Dataset section below:

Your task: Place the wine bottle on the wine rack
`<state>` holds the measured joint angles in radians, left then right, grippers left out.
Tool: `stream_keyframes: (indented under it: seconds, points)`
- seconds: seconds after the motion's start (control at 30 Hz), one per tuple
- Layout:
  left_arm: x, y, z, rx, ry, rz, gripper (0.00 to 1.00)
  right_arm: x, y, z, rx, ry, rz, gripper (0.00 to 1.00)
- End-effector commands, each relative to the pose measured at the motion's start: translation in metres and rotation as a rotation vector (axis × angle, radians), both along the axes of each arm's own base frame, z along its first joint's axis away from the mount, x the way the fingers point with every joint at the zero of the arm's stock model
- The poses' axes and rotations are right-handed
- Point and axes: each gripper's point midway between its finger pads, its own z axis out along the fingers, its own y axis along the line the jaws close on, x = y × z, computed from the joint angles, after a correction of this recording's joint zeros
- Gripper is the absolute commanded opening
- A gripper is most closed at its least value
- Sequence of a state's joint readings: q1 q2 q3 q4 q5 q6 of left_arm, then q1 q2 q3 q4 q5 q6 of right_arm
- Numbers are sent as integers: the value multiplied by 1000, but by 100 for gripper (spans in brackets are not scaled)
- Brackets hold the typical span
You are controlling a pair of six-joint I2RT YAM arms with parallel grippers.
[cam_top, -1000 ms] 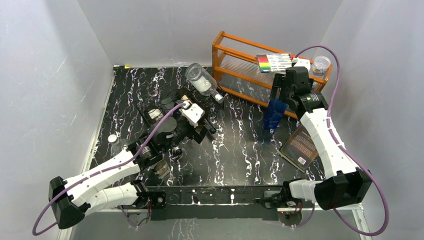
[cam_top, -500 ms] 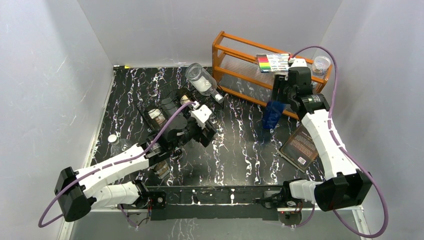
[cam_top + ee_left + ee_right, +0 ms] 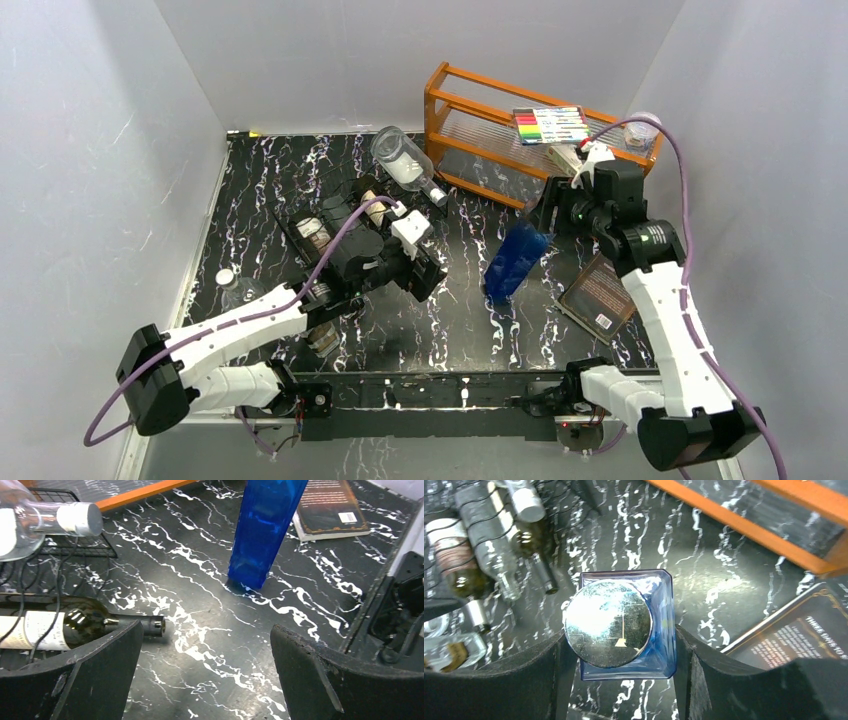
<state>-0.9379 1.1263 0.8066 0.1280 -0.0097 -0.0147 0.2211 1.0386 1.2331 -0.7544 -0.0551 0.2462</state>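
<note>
The wine bottle [image 3: 512, 262] is blue, square-sided glass with a round mirrored cap [image 3: 607, 623]. It leans at mid-table with its base on the black marbled top [image 3: 245, 580]. My right gripper [image 3: 545, 215] is shut on its upper end, one finger on each flat side [image 3: 621, 652]. The black wire wine rack [image 3: 290, 232] lies left of centre with several bottles in its cradles [image 3: 85, 542]. My left gripper [image 3: 425, 262] hangs open and empty by the rack's near end, left of the blue bottle [image 3: 206, 635].
An orange wooden shelf [image 3: 480, 120] at the back right carries a marker pack [image 3: 548, 124]. A dark book [image 3: 600, 290] lies right of the blue bottle. A clear bottle with a white cap [image 3: 405, 160] rests on the rack's far end. A dark bottle's neck [image 3: 145, 625] pokes out beside my left finger.
My right gripper has shut on the blue bottle and carried it left and nearer, tilting it away from the orange shelf. My left arm has shifted right, still open.
</note>
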Motion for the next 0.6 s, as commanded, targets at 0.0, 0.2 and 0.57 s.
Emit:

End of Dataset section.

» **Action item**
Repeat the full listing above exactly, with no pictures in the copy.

» **Task answer**
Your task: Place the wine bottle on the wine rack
`<state>` holds the measured joint angles in radians, left then right, grippers left out.
Tool: `stream_keyframes: (indented under it: seconds, points)`
- seconds: seconds after the motion's start (control at 30 Hz), one per tuple
- Layout:
  left_arm: x, y, z, rx, ry, rz, gripper (0.00 to 1.00)
  right_arm: x, y, z, rx, ry, rz, gripper (0.00 to 1.00)
- End-effector commands, each relative to the pose measured at the motion's start: translation in metres and rotation as a rotation vector (axis × angle, radians), both along the axes of each arm's own base frame, z along its first joint's axis away from the mount, x the way the fingers point with every joint at the zero of the arm's stock model
- The poses' axes and rotations are right-handed
- Point and axes: each gripper's point midway between its finger pads, its own z axis out along the fingers, its own y axis along the line the jaws close on, x = y × z, computed from the joint angles, after a correction of this recording's joint zeros
- Gripper is the absolute commanded opening
- A gripper is most closed at its least value
- Sequence of a state's joint readings: q1 q2 q3 q4 q5 q6 of left_arm, then q1 q2 q3 q4 q5 q6 of right_arm
- Numbers are sent as integers: the value multiplied by 1000, but by 100 for gripper (spans in brackets are not scaled)
- Brackets hold the typical span
You are controlling a pair of six-joint I2RT YAM arms with parallel grippers.
[cam_top, -1000 ms] 
[cam_top, -500 ms] 
[cam_top + ee_left + ee_right, +0 ms] 
<state>-0.9379 1.1263 0.8066 0.1280 -0.0097 -0.0147 0.2211 1.0386 1.2331 -0.7544 -0.0551 0.2462</state>
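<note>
The wine bottle [image 3: 512, 262] is blue, square-sided glass with a round mirrored cap [image 3: 607, 623]. It leans at mid-table with its base on the black marbled top [image 3: 245, 580]. My right gripper [image 3: 545, 215] is shut on its upper end, one finger on each flat side [image 3: 621, 652]. The black wire wine rack [image 3: 290, 232] lies left of centre with several bottles in its cradles [image 3: 85, 542]. My left gripper [image 3: 425, 262] hangs open and empty by the rack's near end, left of the blue bottle [image 3: 206, 635].
An orange wooden shelf [image 3: 480, 120] at the back right carries a marker pack [image 3: 548, 124]. A dark book [image 3: 600, 290] lies right of the blue bottle. A clear bottle with a white cap [image 3: 405, 160] rests on the rack's far end. A dark bottle's neck [image 3: 145, 625] pokes out beside my left finger.
My right gripper has shut on the blue bottle and carried it left and nearer, tilting it away from the orange shelf. My left arm has shifted right, still open.
</note>
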Motion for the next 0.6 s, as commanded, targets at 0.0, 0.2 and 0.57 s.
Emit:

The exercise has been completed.